The louse has two life cycles, “above and below ground, and with an occasional bridge between the two.” Eggs overwinter either in the soil or resting above it. After they hatch, louses below ground feed on a vine’s roots. Those above ground feast on leaves. “Some fall to the ground and crawl back to the roots,” says Walker.
The damage done by subterranean phylloxera allows for soilbourne fungi to enter the wounds and kill the roots. Meanwhile, the lice on the leaves help spread the epidemic. They can be blown by wind to another plant: “They hang-glide more than flap their wings,” says Walker.
Phylloxera starts reproducing two to four weeks after their first meal. Some species lay one egg that will overwinter, other parthenogenic phylloxera lay up to 200 eggs that will hatch within a month. This means multiple generations occur throughout the growing season.
Adding to the problem was how vineyards were arranged. Vineyards were wilder and dense, with more field blends than a single variety. Growers propogated vines through tip layering, where shoots are bent back into the earth to grow new roots. The neat rows of vines you see today and organized blocks were created in response to the phylloxera epidemic. More space between vines translates to fewer chances for pests to spread, and it’s easier for a grower to catch issues faster.
By 1878, the invasion had killed 915,000 acres, while another 620,000 acres were dying. That represented more than 25% of France’s vineyard acreage. Phylloxera penetrated northward until 1895, and French wine production decreased by half.
Panic ripped through France. Thousands of vintners fled the country, convinced that winemaking there was doomed. The government offered a 300,000-franc reward to whomever could solve the epidemic. In the Marne region, residents rang church bells in terror when the pests arrived on their vines.
The cure for phylloxera
Indeed, it would have been the end of French wine (some argue that it was) if American rootstocks weren’t grafted onto Europe’s Vitis vinifera vines. Because phylloxera is American, the rootstocks there had spent generations warding off the pests.

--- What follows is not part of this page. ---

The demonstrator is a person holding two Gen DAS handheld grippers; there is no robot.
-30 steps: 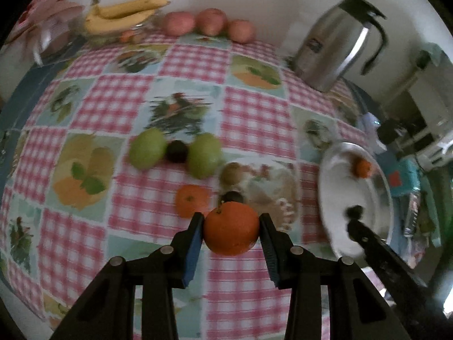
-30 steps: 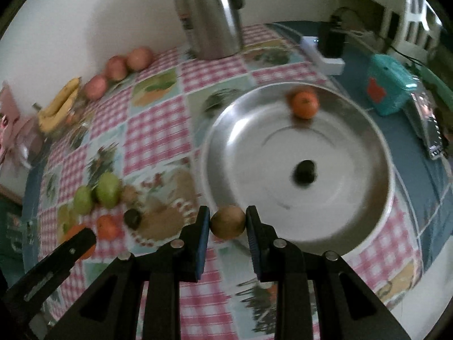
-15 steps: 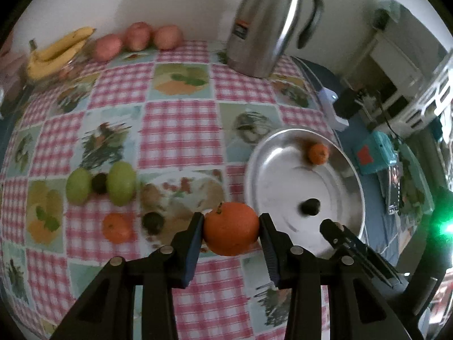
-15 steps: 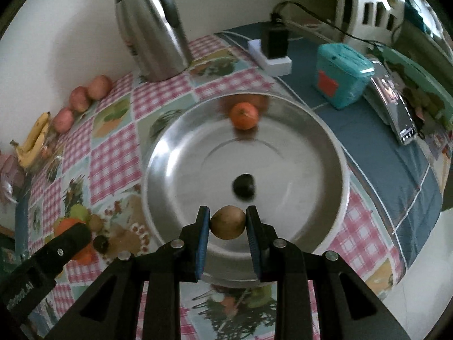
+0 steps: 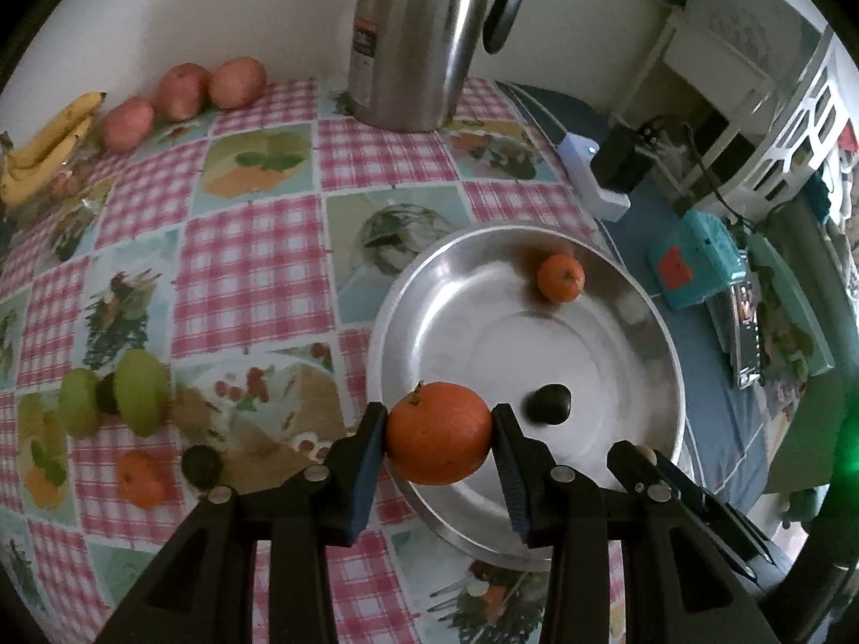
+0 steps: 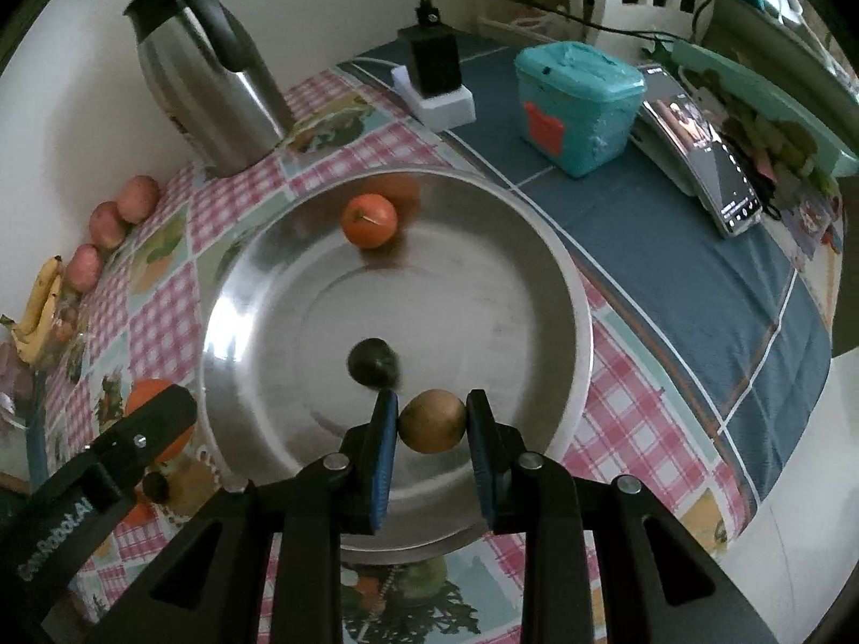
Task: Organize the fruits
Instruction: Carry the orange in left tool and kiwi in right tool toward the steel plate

In 1870, Charles V. (C.V.) Riley, a Francophie entomologist in Missouri, identified the characteristics of phylloxera from a French report and theorized a solution that would involve more American rootstock.
Experiments in southern France vineyards began in the 1870s with success validating the theory. Producers in Bordeaux agreed to grafting in 1881 and Burgundy vintners in 1887, despite those who thought French vines shouldn’t be sullied by American rootstocks. Different regions and soil types required different approaches, and French scientists tested thousands of grafting combinations. The winner for the most resistant vines? Vitis rupestris and Vitis riparia.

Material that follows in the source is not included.